Conclusion: From Chaos to Control with Detection as Code
Adopting a structured branching strategy like GitFlow isn’t about adding bureaucracy; it’s about creating a predictable, scalable, and resilient process for “Detection as Code.”
By implementing:
- A Repo per SIEM to maintain logical separation
- A GitFlow-like model to manage the lifecycle of detection rules
- A strict Pull Request process with mandatory peer reviews and automated testing
You’ll transform your multi-tenant detection engineering from chaotic to controlled, enabling your security team to move faster with greater confidence.
Remember that the goal isn’t perfect implementation of a textbook branching strategy – it’s finding the right balance of structure and flexibility that works for your team and detection engineering requirements. Start with these principles, adapt as needed, and continuously improve your process as you learn.
Frequently Asked Questions
What is the best branching strategy for detection engineering?
The best branching strategy for detection engineering is a model adapted from GitFlow. This approach provides a structured framework using a main branch for stable, production-ready rules and a develop branch for integrating new features, supported by feature, release, and hotfix branches for organized development and urgent fixes.
Why should I use a separate repository for each SIEM platform?
You should use a separate repository for each SIEM platform to maintain logical separation and simplify your workflows. This structure prevents confusion between different query languages (e.g., Splunk’s SPL vs. Sentinel’s KQL), allows for cleaner and more specific CI/CD pipelines, makes it easier to deprecate a SIEM platform by simply archiving its repo, and enables more granular role-based access control (RBAC).
How do you manage rules for different clients in a single repository?
To manage rules for different clients (or tenants), you can create a dedicated directory structure within your repository, such as a top-level tenants/ folder with subfolders for each client (e.g., tenants/client-a/). Your CI/CD pipeline can then be configured to deploy generic rules to all tenants and specific rules from these folders only to the corresponding tenant’s environment.
What is the difference between a release branch and a hotfix branch?
A release branch is used for planned deployments, while a hotfix branch is for urgent, unplanned fixes. A release branch is created from the develop branch to prepare a new set of features for production. In contrast, a hotfix branch is created directly from the main branch to quickly address a critical issue (like a major false positive) in the current production code.

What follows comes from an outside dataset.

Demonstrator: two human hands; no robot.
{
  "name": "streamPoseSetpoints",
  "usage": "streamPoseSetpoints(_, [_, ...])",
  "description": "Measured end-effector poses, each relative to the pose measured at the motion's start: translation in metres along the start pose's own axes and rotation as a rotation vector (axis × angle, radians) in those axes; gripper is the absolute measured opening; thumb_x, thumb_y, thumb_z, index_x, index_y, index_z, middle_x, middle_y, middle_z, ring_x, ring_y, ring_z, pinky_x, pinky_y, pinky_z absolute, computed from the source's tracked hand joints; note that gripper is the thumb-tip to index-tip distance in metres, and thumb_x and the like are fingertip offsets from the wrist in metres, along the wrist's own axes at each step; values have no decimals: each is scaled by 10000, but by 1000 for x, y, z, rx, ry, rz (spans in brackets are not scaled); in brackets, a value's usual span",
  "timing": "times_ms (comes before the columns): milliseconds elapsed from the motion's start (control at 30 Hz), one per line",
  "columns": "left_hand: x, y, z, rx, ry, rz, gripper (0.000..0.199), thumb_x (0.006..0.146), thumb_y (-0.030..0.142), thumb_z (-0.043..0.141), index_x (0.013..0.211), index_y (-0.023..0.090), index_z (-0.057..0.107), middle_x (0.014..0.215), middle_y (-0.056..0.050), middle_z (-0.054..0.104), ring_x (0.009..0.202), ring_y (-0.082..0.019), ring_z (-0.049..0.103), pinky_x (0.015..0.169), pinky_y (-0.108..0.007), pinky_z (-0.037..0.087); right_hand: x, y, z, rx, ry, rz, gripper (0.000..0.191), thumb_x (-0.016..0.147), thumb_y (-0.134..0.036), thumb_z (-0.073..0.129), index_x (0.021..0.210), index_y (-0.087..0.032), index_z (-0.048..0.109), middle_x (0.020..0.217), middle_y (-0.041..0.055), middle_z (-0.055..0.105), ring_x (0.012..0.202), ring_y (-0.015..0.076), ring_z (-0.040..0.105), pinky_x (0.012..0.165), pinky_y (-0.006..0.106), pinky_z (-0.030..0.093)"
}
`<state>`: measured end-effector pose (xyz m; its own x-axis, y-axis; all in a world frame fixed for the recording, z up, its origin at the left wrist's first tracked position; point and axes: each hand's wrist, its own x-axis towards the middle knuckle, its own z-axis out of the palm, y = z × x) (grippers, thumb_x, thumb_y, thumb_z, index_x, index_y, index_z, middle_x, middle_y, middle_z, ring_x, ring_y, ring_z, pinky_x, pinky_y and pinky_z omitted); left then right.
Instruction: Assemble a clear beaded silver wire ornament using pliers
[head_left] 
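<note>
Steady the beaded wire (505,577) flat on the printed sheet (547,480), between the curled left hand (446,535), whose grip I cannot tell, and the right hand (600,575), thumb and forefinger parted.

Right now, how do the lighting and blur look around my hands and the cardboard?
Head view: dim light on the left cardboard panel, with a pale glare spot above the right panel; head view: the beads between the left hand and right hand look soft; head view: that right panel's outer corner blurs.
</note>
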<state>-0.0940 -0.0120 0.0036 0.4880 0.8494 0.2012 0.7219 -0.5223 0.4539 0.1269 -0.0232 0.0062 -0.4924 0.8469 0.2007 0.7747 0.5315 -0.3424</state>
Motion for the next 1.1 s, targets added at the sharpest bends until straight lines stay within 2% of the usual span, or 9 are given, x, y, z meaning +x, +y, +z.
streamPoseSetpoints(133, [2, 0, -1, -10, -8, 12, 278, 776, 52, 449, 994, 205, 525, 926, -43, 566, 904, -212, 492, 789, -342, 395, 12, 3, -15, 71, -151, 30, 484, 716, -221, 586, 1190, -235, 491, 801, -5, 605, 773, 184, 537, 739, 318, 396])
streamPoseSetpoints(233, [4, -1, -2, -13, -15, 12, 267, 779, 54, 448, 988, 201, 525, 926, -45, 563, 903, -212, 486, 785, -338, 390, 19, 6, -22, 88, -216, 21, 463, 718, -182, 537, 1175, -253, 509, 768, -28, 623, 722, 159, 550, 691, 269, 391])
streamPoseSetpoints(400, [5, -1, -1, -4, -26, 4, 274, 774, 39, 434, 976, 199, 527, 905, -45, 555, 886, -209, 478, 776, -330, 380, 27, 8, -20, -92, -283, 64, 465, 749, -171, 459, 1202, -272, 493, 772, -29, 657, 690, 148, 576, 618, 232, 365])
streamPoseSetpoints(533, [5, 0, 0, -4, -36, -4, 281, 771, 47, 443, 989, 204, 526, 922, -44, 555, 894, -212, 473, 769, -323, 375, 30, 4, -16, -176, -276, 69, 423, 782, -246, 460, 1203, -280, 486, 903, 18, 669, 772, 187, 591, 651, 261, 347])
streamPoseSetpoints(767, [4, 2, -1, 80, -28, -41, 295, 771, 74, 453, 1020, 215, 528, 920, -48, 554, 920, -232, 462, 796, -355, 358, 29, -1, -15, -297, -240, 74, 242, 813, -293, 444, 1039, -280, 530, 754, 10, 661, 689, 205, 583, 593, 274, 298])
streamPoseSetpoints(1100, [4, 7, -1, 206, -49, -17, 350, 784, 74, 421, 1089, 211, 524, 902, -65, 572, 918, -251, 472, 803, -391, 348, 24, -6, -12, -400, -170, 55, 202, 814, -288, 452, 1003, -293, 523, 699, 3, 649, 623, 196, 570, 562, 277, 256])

How does a Pull Request (PR) improve detection rule quality?
A Pull Request (PR) improves quality by acting as a gateway for changes, ensuring every rule is reviewed and tested before reaching production. A robust PR process includes mandatory peer reviews to catch logical errors, automated CI testing to validate syntax and performance, and standardized templates to ensure every change is well-documented and understood.
What if the GitFlow model is too complex for my team?
If GitFlow seems too complex, you can start with a simplified version and adapt it as your team grows. The key principle is to separate development work from your stable, production code. You could begin with just a main branch and short-lived feature branches, introducing develop and release branches later when your release cadence becomes more complex. The goal is to find a process that adds structure without unnecessary bureaucracy.
How should I handle sensitive information like API keys in my detection code repositories?
You should never store sensitive information like API keys, passwords, or credentials directly in your Git repositories. Instead, use a dedicated secrets management tool (like HashiCorp Vault, AWS Secrets Manager, or Azure Key Vault) and integrate it with your CI/CD pipeline. The pipeline can then securely inject these secrets as environment variables during the deployment process.
Have you implemented a branching strategy for detection engineering? What challenges have you faced? Share your experiences in the comments below.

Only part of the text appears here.